[ARC5] Meter Calibration and HV probe

brianclarke01 at optusnet.com.au brianclarke01 at optusnet.com.au
Sun Aug 4 04:21:52 EDT 2013


The reason for the 1 M-Ohm in the probe was to give approximately the
same response to DC and AC - the 1.11 form factor of a sine wave comes
to mind. And the AC / DC switch was right on the probe to short out
the resistor.If you switched the resistor in and out, the difference
would be 10% not 1%, as hinted in your third paragraph.
73 de Brian, VK2GCE.

OnSat, 03 Aug 2013 21:58:03 -0000, Ken said:

 On 3 Aug 2013 at 16:38, D C _Mac_ Macdonald wrote:

 > Somewhere in the recesses of my memory I seem to remember that the
11
 > Megohm rating of so many VTVMs "back in the day" consisted of 10
Meg
 > in the instrument and another 1 Meg resistor in the probe!

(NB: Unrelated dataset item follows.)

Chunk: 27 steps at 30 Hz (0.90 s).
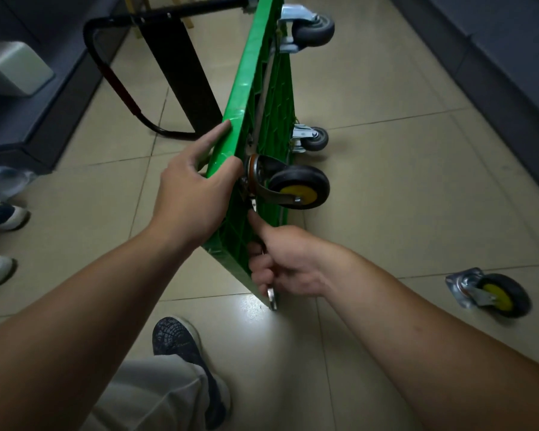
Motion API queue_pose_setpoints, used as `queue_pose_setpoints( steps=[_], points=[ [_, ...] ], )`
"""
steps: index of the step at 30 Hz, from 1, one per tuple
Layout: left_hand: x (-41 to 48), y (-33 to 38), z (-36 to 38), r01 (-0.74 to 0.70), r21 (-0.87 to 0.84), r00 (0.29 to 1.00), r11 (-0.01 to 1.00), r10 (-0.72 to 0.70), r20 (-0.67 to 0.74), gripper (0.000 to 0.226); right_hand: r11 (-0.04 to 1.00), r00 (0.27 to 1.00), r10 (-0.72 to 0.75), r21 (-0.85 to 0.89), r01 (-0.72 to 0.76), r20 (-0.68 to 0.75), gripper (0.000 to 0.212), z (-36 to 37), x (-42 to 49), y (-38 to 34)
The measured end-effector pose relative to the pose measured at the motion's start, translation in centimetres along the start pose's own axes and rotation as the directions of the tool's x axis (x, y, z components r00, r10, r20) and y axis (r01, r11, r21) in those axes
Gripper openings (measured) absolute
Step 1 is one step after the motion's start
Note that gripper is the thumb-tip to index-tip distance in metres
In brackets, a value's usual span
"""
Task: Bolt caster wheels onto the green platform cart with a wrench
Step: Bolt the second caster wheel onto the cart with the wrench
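Green platform cart [252,76] stood on its long edge on tile floor [386,181], ribbed underside facing right, running from near centre to far. Black-and-yellow caster [299,188] against underside at near top corner, just right of both hands. Left hand [193,194] clamped over cart's top edge beside that caster: index finger laid straight along the edge, thumb curled onto the underside. Right hand [287,262] lower and nearer, fist wrapped round wrench [272,297]; wrench head up at caster's mounting plate, tail poking out below the fist near the floor. Two grey casters [313,29] [316,139] on far end of underside. Black folding handle [119,85] out to far left. Loose caster [498,293] lying on floor, well apart at near right. Dark shoe [175,340] near centre; other shoes [0,216] at left edge.
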<state>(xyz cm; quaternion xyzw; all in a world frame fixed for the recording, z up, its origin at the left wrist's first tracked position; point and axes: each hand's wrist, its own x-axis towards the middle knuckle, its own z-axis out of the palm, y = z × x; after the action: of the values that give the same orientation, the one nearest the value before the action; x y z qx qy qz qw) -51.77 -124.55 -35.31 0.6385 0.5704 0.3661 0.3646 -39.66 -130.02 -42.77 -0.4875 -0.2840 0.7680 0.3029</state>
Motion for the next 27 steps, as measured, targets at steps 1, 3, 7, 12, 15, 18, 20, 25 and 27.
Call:
queue_pose_setpoints(
  steps=[1, 3, 7, 12, 15, 18, 20, 25, 27],
  points=[
    [-0.1, 0.0, 0.0, -0.002, 0.005, 1.000, 1.000, 0.002, 0.008, 0.053, 1.000, 1.000, 0.015, 0.023, -0.015, -0.007, 0.054, 0.3, -0.3, -0.4],
    [-0.2, 0.1, -0.1, -0.005, 0.013, 1.000, 1.000, 0.005, 0.026, 0.054, 0.999, 1.000, 0.006, 0.047, -0.005, -0.028, 0.054, 0.8, -0.7, -0.3],
    [0.0, 0.1, -0.5, 0.000, 0.008, 0.999, 1.000, -0.001, 0.053, 0.054, 0.989, 0.954, -0.102, -0.135, 0.066, -0.281, 0.063, 0.8, -0.2, 4.1],
    [0.1, 0.1, -0.4, -0.003, -0.017, 0.998, 1.000, 0.004, 0.062, 0.054, 0.772, 0.724, -0.522, -0.610, 0.178, -0.450, 0.037, -3.9, 1.8, 7.4],
    [0.2, 0.2, -0.3, 0.010, -0.025, 0.997, 1.000, -0.008, 0.071, 0.055, 0.625, 0.620, -0.700, -0.724, 0.293, -0.353, 0.033, -6.1, 4.1, 7.2],
    [0.2, 0.2, -0.2, 0.004, -0.029, 0.998, 1.000, -0.002, 0.062, 0.056, 0.492, 0.571, -0.789, -0.791, 0.363, -0.228, 0.035, -6.7, 5.8, 6.4],
    [0.2, 0.2, -0.1, -0.002, -0.036, 0.999, 0.999, 0.004, 0.051, 0.056, 0.455, 0.572, -0.805, -0.783, 0.424, -0.158, 0.045, -6.7, 6.5, 5.8],
    [0.2, 0.2, 0.0, -0.026, -0.049, 0.999, 0.998, 0.028, 0.045, 0.055, 0.380, 0.581, -0.811, -0.811, 0.445, -0.062, 0.037, -7.1, 8.1, 4.7],
    [0.2, 0.0, 0.1, -0.030, -0.066, 0.999, 0.997, 0.032, 0.035, 0.055, 0.370, 0.593, -0.804, -0.804, 0.466, -0.026, 0.036, -7.2, 8.5, 4.6]
  ],
)
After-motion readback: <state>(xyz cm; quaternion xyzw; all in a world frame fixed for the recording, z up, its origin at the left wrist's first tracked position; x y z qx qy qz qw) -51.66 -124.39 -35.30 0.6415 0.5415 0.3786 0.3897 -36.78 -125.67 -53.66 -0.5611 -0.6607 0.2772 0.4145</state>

 You're absolutely correct, Mac. I have two Heathkit VTVMs here, which
I use regularly, and 
 both are set up the same way: 10 meg in the instrument and 1 meg in
the probe.

 Someone some time ago published on the web a modification to include
the 1 meg inside the 
 instrument instead of in the probe. However, that turned out to not
be such a hot idea after 
 all.

 Also, I have two Heathkit HV probes here (up to 30 KV) and a Simpson
version. I have used 
 those with a couple of different versions of DMMs and the voltage
readout was always very 
 close to the readout when connected to a Simpson 260. In fact, it was
close enough that I 
 never bothered about "calibrating" it any closer. The difference
between 10KV and 10.1 KV 
 isn't enough to worry about at that level.